An alkene is a compound that belongs to the family of hydrocarbons. Moreover, it has a carbon-carbon double bond (C=C). Additionally, alkenes are also identified as unsaturated hydrocarbons, as they have less than the maximum number of hydrogen atoms per carbon atoms. The general formula of alkene is CnH2n
2. What Are The Prominent Physical Properties Of An Alkene?
Some of the prominent physical properties of alkene are that it is not soluble in water. Moreover, it has no smell and colour; its boiling point is directly linked with its number of carbon atoms. Therefore, if the number of carbon atoms increase, its boiling point will also rise.

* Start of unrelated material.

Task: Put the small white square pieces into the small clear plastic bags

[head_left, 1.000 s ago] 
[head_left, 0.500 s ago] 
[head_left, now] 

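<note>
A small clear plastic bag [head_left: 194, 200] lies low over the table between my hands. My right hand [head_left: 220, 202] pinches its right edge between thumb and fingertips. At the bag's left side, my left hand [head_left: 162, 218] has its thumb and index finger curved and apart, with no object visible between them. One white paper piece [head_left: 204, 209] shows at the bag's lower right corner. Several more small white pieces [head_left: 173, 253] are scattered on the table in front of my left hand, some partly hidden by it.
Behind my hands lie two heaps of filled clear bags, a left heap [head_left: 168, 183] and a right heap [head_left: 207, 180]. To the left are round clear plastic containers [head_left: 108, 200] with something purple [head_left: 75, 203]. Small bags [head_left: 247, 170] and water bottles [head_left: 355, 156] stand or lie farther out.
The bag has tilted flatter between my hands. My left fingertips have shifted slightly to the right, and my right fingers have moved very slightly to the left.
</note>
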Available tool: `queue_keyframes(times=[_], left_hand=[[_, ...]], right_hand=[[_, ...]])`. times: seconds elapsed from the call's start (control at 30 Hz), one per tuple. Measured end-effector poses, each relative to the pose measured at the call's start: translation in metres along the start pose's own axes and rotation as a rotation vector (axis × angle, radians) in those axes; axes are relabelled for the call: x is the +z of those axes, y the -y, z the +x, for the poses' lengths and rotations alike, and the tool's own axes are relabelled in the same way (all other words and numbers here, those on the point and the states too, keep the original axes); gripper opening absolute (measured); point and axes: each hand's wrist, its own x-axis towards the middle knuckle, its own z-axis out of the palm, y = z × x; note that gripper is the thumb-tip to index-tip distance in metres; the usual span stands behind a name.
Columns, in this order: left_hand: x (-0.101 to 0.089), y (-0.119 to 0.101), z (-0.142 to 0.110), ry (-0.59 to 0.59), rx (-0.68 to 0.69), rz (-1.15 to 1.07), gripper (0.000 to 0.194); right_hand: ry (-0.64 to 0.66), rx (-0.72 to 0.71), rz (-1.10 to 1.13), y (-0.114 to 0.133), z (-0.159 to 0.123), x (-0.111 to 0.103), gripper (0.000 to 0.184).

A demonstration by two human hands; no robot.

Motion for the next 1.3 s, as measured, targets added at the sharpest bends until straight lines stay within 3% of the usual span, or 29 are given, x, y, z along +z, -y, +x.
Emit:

3. What Are The Chemical Properties Of An Alkene?
The chemical properties of alkene are that it is a highly reactive substance. Moreover, the chemical reactions of alkene primarily occurs surrounding its carbon-carbon bonds. Additionally, there are four types of reactions related to an alkene. These are addition, elimination, oxidation, and photooxygenation.
4. What Are The Applications Of An Alkene?
There are several industrial applications of alkene. Usually, it is used as a starting material to synthesise detergent, plastics, alcohols, lacquers, etc. For instance, ethene is used to manufacture several chemical products like polyethylene, vinyl chloride, ethanol, styrene, etc.